Mueller interviewed Comey in 2017 for several hours. with a focus on notes Comey wrote for himself after each interaction with the president. After Trump fired Comey in May 2017, the president first claimed it was because of his handling of the email-server investigation into former Secretary of State Hillary Clinton.

Changing that story later, however, Trump told NBC’s Lester Holt he fired Comey because “this Russia thing with Trump and Russia is a made-up story.”

The president also expressed frustration Tuesday that Aaron Zebley, the special counsel’s deputy during the probe, will attend the hearing and provide advice to Mueller during the course of questioning.

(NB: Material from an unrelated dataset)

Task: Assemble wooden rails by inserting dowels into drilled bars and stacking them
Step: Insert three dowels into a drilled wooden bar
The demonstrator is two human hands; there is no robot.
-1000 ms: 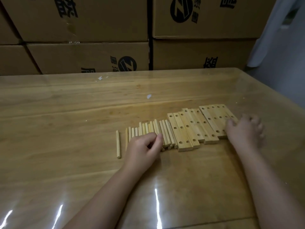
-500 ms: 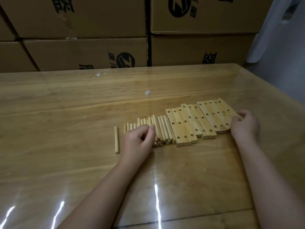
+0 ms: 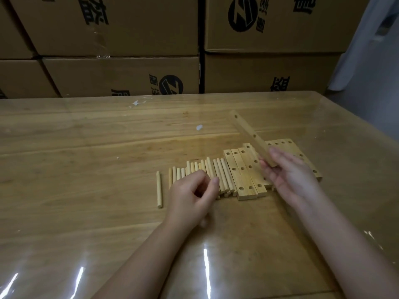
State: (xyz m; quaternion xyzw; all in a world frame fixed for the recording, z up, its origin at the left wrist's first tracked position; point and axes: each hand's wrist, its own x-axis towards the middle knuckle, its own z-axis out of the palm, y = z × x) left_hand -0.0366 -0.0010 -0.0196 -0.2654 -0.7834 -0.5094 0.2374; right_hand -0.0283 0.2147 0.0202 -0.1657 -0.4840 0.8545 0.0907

“It was NEVER agreed that Robert Mueller could use one of his many Democrat Never Trumper lawyers to sit next to him and help him with his answers,” Trump tweeted. “This was specifically NOT agreed to and I would NEVER have agreed to it. The Greatest Witch Hunt in U.S. history, by far!”

Zebley’s attendance at the hearing was finalized late Tuesday, but Zebley’s spokesman Jim Popkin said the plan to have Zebley accompany Mueller was in the works more than a week ago.

Ahead of Mueller’s testimony, Politico/Morning Consult published a poll Wednesday that says more Democrats are now expressing skepticism of the report. Approximately 42% of Democrats and 42% of Republicans polled Wednesday both felt the investigation was handled unfairly.

As for public opinion of the president himself, a Fox News survey released Wednesday says 49% of those polled felt nothing Mueller would say would change the way they feel about him. Just 23% said there was a “small chance” it would change their perception of the president.

On impeachment, according to the Fox poll, 42% of those surveyed said Trump should be impeached, compared with 45% who said he should not be.